[Data Boundary: Start]

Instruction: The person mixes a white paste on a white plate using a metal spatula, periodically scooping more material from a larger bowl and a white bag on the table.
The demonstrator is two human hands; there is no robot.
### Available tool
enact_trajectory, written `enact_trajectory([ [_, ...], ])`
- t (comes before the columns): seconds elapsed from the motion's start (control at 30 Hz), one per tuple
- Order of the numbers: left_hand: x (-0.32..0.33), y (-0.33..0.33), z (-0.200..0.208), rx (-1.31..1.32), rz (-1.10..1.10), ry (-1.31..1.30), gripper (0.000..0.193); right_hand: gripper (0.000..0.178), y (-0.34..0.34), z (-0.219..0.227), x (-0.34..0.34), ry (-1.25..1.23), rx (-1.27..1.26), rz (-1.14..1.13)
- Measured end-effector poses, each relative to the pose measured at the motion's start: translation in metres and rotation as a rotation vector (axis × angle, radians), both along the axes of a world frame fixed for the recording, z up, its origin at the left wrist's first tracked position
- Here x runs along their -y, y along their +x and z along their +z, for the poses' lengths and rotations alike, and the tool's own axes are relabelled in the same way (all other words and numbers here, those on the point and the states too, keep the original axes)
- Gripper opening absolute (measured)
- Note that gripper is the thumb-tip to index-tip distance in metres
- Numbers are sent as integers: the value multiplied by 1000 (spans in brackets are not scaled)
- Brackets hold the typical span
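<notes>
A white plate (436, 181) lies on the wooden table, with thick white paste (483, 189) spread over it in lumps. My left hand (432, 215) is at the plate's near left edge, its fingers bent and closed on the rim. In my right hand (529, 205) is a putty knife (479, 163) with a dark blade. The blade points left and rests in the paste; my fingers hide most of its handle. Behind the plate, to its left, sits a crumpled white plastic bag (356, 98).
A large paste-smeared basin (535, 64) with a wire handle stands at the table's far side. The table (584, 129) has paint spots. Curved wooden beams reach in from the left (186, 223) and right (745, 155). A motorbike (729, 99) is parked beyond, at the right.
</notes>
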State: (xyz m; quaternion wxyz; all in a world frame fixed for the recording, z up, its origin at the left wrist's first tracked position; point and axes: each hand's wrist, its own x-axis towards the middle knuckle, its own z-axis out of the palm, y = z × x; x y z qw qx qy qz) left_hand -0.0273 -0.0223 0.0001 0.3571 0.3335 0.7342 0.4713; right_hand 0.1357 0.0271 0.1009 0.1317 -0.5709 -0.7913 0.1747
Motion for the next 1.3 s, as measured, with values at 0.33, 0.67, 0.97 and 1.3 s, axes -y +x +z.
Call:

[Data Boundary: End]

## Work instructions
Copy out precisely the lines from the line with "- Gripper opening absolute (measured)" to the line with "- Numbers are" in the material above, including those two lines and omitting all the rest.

## Task response
- Gripper opening absolute (measured)
- Note that gripper is the thumb-tip to index-tip distance in metres
- Numbers are sent as integers: the value multiplied by 1000 (spans in brackets are not scaled)

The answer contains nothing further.